In this paper we introduce a model that is suitable to study the diffusion of new and dominant multi-generation technologies. Examples are computer operat- ing systems, mobile phone standards, video game consoles. Our model incorporates three new features that are not included in related models. First, we add the ability of a firm to transfer users of its old technologies to the new generations, what we call firms’ alpha. Second, we add competitive relations between market technolo- gies. Third, the launch strategies diagnosed by our model cover, as special cases, the now or never strategies and hence it is suitable to study intermediate launch strategies. We find that the appropriate timing of a new technology depends heavily on both the firms’ alphas and on the competitive positioning of their products. In addition, we argue that the strategic interaction of firms may lead to very different sales outcomes depending on the competitive positioning of their products.

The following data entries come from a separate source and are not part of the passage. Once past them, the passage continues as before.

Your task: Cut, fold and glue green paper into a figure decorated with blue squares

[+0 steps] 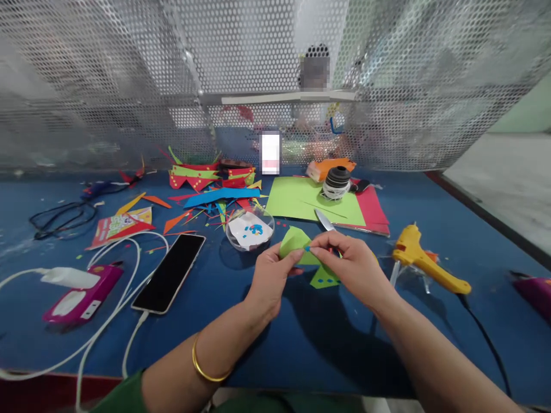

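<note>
A light green paper piece [293, 240] is pinched between the thumb and fingers of my left hand [274, 274], above the blue table. My right hand [353, 265], at its right, has thumb and forefinger closed on a small blue paper bit [307, 249] against the green paper. The lower green part, with several blue dots [325, 281], hangs below my right fingers. Just left of my hands stands a clear round dish [250, 248] with white paper and blue bits in it. Scissors [323, 219] lie behind my right hand, their handles partly hidden.
A yellow glue gun [424, 264] stands at right. Behind are green sheets [293, 198], a spool [337, 182] and coloured paper scraps [221, 198]. A phone [170, 275], white cables and a purple power strip [84, 295] lie left. A person sits beyond the perforated screen [249, 51].
</note>
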`<state>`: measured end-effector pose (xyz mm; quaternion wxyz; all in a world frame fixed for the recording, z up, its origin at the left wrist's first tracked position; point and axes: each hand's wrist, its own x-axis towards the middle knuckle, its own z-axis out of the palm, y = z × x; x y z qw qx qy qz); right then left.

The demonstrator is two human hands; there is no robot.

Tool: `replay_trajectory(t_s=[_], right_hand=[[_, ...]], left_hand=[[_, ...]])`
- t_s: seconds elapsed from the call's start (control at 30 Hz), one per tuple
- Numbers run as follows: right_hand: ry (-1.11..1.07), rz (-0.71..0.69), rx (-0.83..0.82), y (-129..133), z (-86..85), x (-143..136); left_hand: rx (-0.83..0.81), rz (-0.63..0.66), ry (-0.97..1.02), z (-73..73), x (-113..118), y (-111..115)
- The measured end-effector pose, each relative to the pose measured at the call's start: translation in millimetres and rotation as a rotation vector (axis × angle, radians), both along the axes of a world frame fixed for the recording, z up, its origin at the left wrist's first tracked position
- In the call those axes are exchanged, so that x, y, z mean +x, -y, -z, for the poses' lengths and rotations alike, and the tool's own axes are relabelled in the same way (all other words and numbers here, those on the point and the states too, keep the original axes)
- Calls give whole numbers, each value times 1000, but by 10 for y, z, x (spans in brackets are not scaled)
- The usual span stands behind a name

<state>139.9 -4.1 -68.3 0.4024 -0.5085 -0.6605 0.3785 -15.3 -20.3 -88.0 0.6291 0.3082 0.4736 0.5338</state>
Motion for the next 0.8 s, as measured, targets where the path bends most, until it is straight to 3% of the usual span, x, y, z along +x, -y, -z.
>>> replay_trajectory(t_s=[0.13, 0.33, 0.53, 0.63, 0.8], right_hand=[[-34, 51, -76, 3, 37, 0], [-65, 99, -131, -4, 74, 37], [-43, 89, -111, 1, 50, 40], [-26, 67, -61, 7, 42, 35], [45, 56, 182, 31, 25, 17]], left_hand=[[36, 4, -4, -22, -5, 20], [158, -154, -79, -63, -1, 74], [263, -80, -202, -55, -14, 87], [212, -31, -217, -54, -18, 69], [123, -17, -170, -41, -21, 52]])
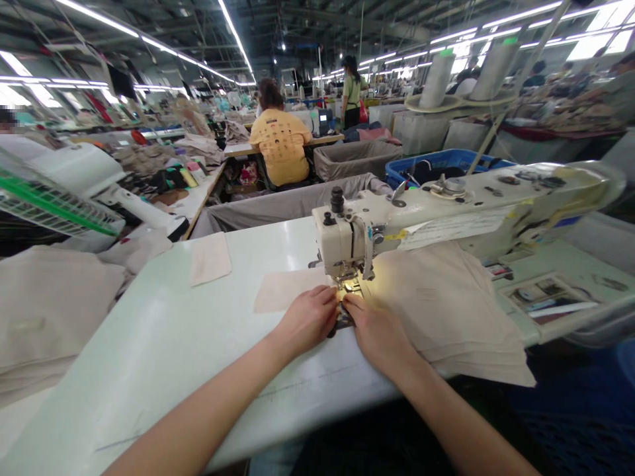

In the VGC case we find that the Nintendo Wii was launched at an appropriate moment while the Sony PS3 perhaps should have never been launched.

Suggested Citation

  • Hernández-Mireles, C. & Franses, Ph.H.B.F., 2010. "The Launch Timing of New and Dominant Multigeneration Technologies," ERIM Report Series Research in Management ERS-2010-022-MKT, Erasmus Research Institute of Management (ERIM), ERIM is the joint research institute of the Rotterdam School of Management, Erasmus University and the Erasmus School of Economics (ESE) at Erasmus University Rotterdam.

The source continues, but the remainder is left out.